Veröffentlicht auf von Werner

Getarnt als Gewinnspiele, Virenwarnungen, Hilfsbitten oder sinnlose Petitionen überfluten sie E-Mail-Postfächer mit dem Ziel, so viele Menschen wie möglich dazu zu bewegen, diese Mail weiterzuleiten: Das, was man noch vor Jahren unter dem Namen Kettenbrief kannte, hat mittlerweile natürlich auch das World Wide Web erobert: Kettenmails - auch Hoaxes genannt. Sie sind in der Regel äußerst emotional und dramatisch geschrieben, berichten von krebskranken Menschen, die dringend Knochenmarkspenden brauchen, von armen Tieren, die ein neues Zuhause suchen oder es wird einfach vor irgendwelchen abstrusen Computerviren gewarnt, die angeblich bald den heimischen PC heimsuchen werden.
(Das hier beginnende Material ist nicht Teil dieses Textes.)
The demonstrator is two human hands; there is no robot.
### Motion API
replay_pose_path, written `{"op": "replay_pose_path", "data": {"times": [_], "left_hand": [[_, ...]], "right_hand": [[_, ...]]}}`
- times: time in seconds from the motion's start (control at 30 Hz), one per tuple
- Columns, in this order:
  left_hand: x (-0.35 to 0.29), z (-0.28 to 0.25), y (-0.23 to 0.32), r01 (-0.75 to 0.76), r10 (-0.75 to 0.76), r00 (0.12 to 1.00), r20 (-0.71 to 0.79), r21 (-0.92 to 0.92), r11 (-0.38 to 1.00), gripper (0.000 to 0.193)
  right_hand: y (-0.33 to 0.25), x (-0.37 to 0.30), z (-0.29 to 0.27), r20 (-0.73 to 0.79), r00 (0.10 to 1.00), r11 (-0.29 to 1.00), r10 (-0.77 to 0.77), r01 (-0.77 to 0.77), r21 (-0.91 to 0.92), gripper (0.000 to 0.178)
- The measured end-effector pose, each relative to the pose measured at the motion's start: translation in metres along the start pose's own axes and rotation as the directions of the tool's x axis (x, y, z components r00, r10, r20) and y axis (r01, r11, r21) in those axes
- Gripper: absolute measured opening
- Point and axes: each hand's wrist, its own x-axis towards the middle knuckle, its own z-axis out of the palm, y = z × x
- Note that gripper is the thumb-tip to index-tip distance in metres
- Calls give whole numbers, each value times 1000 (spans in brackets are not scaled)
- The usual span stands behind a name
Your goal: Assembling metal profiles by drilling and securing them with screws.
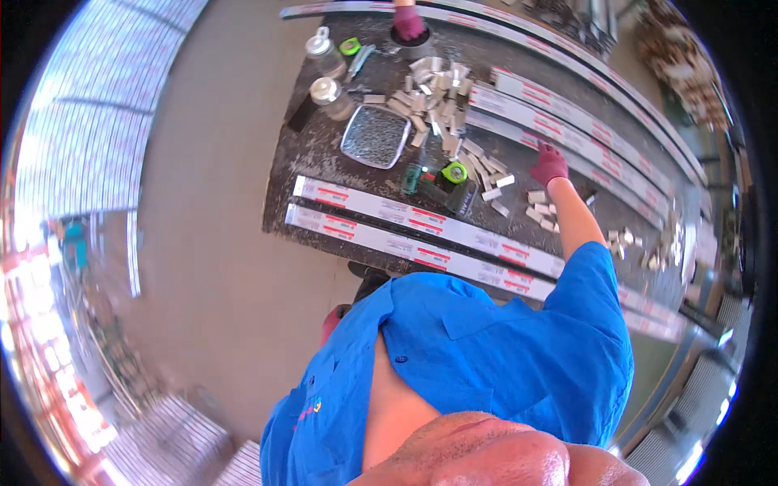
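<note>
My right hand (549, 165), in a maroon glove, reaches over the dark table. Its fingers look closed on the near edge of a long white film-wrapped profile (506, 130). Two more wrapped profiles (559, 128) lie just beyond it. My left hand (331, 322), gloved too, hangs low beside my body; the blue shirt covers most of it, its fingers hidden. Small silver metal pieces (433, 97) are heaped left of my right hand, with several scattered nearer. A green tape measure (455, 172) and a green cordless drill (412, 178) lie among them.
Across the table (279, 174), another person's gloved hand (409, 24) dips into a dark round container (412, 47). Two glass jars (331, 93), a tray of small parts (376, 136) and a second tape measure (350, 46) stand leftward. Wrapped profiles (421, 219) line the near edge.
</note>
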Motion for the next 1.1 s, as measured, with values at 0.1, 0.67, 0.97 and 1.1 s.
{"op": "replay_pose_path", "data": {"times": [0.1, 0.67, 0.97, 1.1], "left_hand": [[-19, 13, -29, 94, -100, 990, -97, -69, 993, 38], [-46, 19, 28, 274, -282, 957, -73, -109, 956, 52], [-16, -7, 46, 104, -98, 978, -183, 23, 994, 56], [6, -37, 53, -35, 42, 971, -234, 32, 999, 58]], "right_hand": [[-18, 53, -32, 37, 998, 992, -52, 56, -115, 103], [-16, 139, -50, 180, 969, 953, -166, 205, -221, 109], [-29, 30, -61, 183, 929, 946, -322, 320, 40, 92], [-29, -38, -115, -164, 798, 806, -580, 591, 28, 93]]}}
Diese Kettenmails appellieren an die Hilfsbereitschaft und das Mitleid ihrer potentiellen Leser, sie drücken gewaltig auf die Tränendrüse und üben häufig psychischen Druck aus, indem sie denjenigen Lesern mit irgendeiner Art Unglück drohen, die die Nachricht nicht innerhalb von soundsoviel Tagen an soundsoviel Leute weiterleiten. Alles völliger Blödsinn! Man kann krebskranken Kindern und heimatlosen Hunden auf viele verscheidene Arten helfen, aber das Weiterleiten solcher Fake-Kettenmails gehört ganz bestimmt nicht dazu. Also einfach ungesehen löschen!